The AGA Journals Blog highlights the latest discoveries in gastroenterology and hepatology research.

Fishing for Genes that Cause Biliary Atresia

A study of zebrafish has helped identify a susceptibility gene for biliary atresia, as reported in the May issue of Gastroenterology.

Biliary atresia is a progressive fibro-inflammatory disorder of infants that involves the extrahepatic and intrahepatic biliary tree and causes obliteration of the ducts, leading to cholestasis, fibrosis, and cirrhosis. If uncorrected, it causes death within the first 2 years of life.

The causes of this disease are unknown, but are believed to involve exposure of a genetically susceptible individual to specific environmental factors.

Biliary atresia occurs exclusively in neonates, so variants of genes expressed during hepatobiliary development could affect susceptibility. Genome-wide association studies previously identified a region of interest at 2q37.

Shuang Cui et al. took a closer look at the chromosome region, searching for copy number variants that were increased among 61 children with the disease, compared with 5088 healthy individuals.

They found that the patients had a significant increase in deletions at 2q37.3 that resulted in deletion of one copy of GPC1. This gene encodes glypican 1—a heparan sulfate proteoglycan that regulates hepatogenesis, Hedgehog signaling, and inflammation.

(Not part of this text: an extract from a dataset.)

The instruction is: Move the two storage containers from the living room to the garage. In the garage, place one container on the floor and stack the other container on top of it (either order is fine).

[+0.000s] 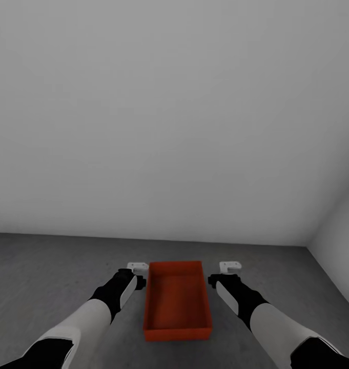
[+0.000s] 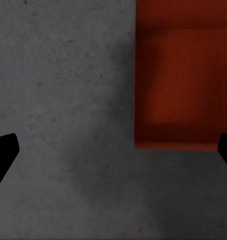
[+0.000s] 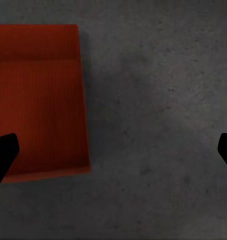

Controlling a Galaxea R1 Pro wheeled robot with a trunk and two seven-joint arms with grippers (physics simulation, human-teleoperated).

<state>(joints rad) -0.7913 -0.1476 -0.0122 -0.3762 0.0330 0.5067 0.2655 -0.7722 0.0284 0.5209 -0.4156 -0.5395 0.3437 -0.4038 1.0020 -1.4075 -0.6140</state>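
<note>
A: Where is the bin point(image 1: 177, 300) at this moment?

B: It sits on the grey concrete floor point(image 1: 51, 277) of the garage, open side up, just short of the pale wall point(image 1: 174, 113). It lies between the two arms, long side running away from the robot.

A: Are the grippers holding it?

B: No. The left gripper point(image 1: 138, 267) hangs just beside the bin's far left corner and the right gripper point(image 1: 230, 266) a little further off its far right corner. In both wrist views the dark fingertips stand wide apart at the frame edges with bare floor between them, so both are released. The left wrist view shows the bin point(image 2: 183, 75) off to one side of the fingers; the right wrist view shows the bin point(image 3: 41, 100) mostly beside them too.

A: One bin or two there?

B: That cannot be told for sure. The head view shows a single orange rim; a second bin nested inside would look much the same.

A: So what does the step call for?

B: Judging by the open fingers, this looks like the end of a placement. To do it well, the arms should lift straight up and clear before the base turns, so no finger catches the flared wall and drags the bin. If a second bin is due on top, it should come down level and square with this rim.
</note>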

To learn how deletion of GPC1 could affect biliary development, they reduced its expression in zebrafish. Zebrafish are useful for studying development—embryos develop rapidly ex utero, and their hepatobiliary development and anatomy are similar to those of mammals. By 5 days after fertilization, the zebrafish liver has distinct hepatocytes and cholangiocytes, with an interconnecting duct network. Organs in embryonic zebrafish can be imaged in vivo, and gene expression can be reduced using morpholino antisense oligonucleotide-mediated knockdown techniques.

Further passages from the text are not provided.